Kommunalfreiheitsgesetz: mehr Spielraum für Kommunen – aber bitte ohne neue Bürokratie
Das von der Staatsregierung vorgelegte Sächsische Kommunalfreiheitsgesetz bewertet der kommunalpolitische Sprecher der BSW-Fraktion im Sächsischen Landtag, Bernd Rudolph, grundsätzlich als Schritt in die richtige Richtung – sieht jedoch erheblichen Nachbesserungsbedarf.
„Unsere Städte und Gemeinden brauchen endlich mehr Handlungsspielraum. Weniger Detailvorgaben aus Dresden und mehr Vertrauen vor Ort – das ist überfällig“, erklärt Rudolph.
Kritisch sieht Rudolph, dass ausgerechnet das zentrale Instrument – das geplante Kommunalerprobungsgesetz – selbst zu neuer Bürokratie führen könnte. „Wenn jede Abweichung erst beantragt, geprüft und genehmigt werden muss, dann ist das keine echte Freiheit, sondern ein Experiment unter Vorbehalt“, so Rudolph.

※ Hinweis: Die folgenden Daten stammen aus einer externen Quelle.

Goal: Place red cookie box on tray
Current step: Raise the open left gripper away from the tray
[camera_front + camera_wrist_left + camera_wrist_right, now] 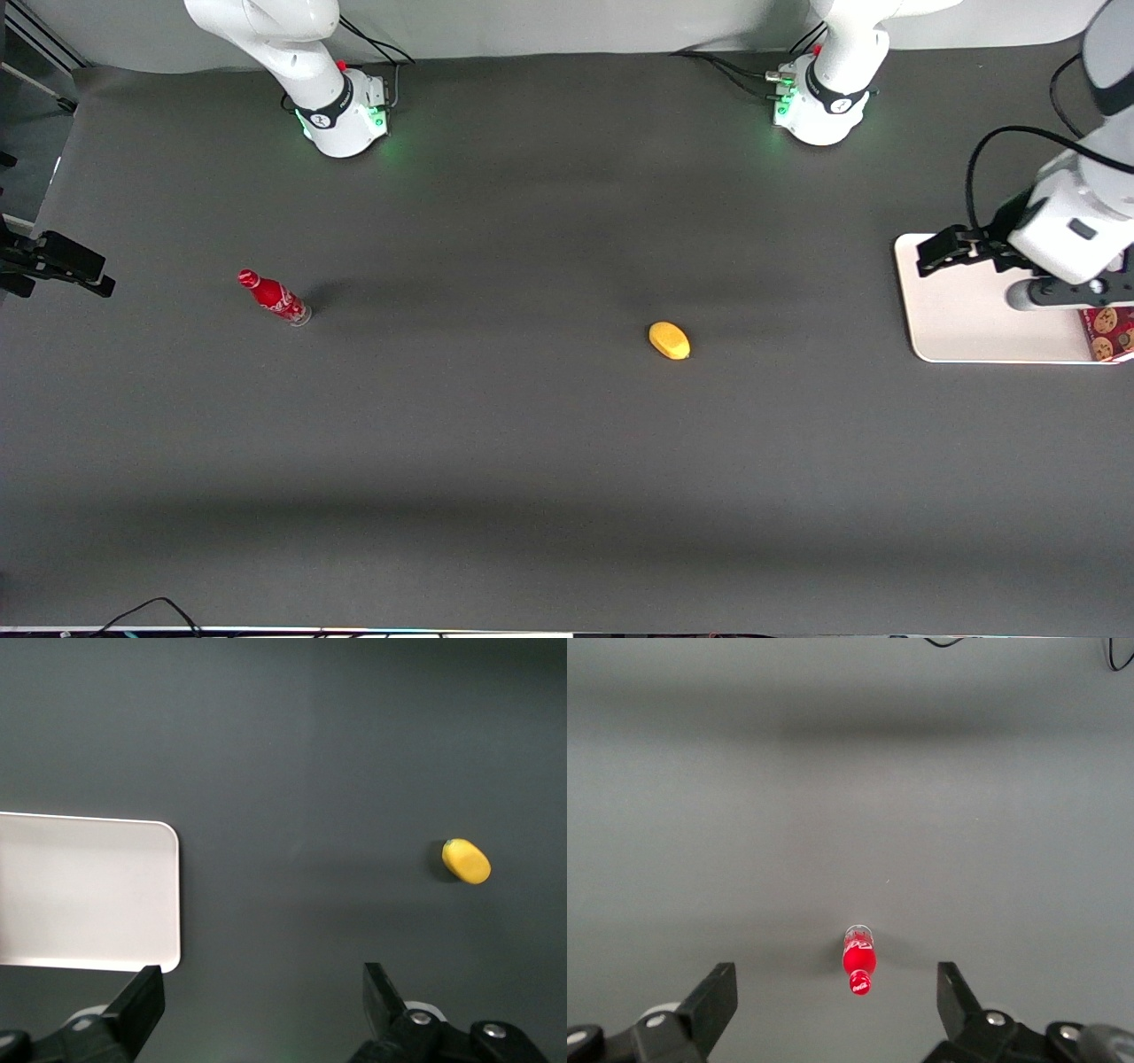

Auch einzelne Änderungen im Detail bewertet er differenziert. Die Abschaffung des verpflichtenden Bürgerentscheids bei freiwilligen Gemeindezusammenschlüssen dürfe nicht zulasten der demokratischen Beteiligung gehen. „Kommunale Selbstverwaltung lebt von Akzeptanz vor Ort – und die entsteht durch Beteiligung, nicht durch Abkürzungen.“
Positiv hebt Rudolph die vorgesehenen Möglichkeiten für digitale Verfahren und flexiblere Verwaltungsabläufe hervor. Gleichzeitig warnt er davor, Transparenz und Öffentlichkeit zu schwächen. „Digitalisierung darf nicht dazu führen, dass Bürgerinnen und Bürger abgehängt werden oder Entscheidungen weniger nachvollziehbar sind.“
„Mehr kommunale Freiheit ist richtig. Aber Freiheit bedeutet nicht mehr Formulare, sondern weniger Hürden. Entscheidend ist, dass Kommunen wirklich schneller und eigenverantwortlicher handeln können – ohne Demokratie und Kontrolle zu schwächen“, so Rudolph abschließend.
Er kündigte an, den Gesetzentwurf im parlamentarischen Verfahren genau zu prüfen und konkrete Verbesserungen einzubringen.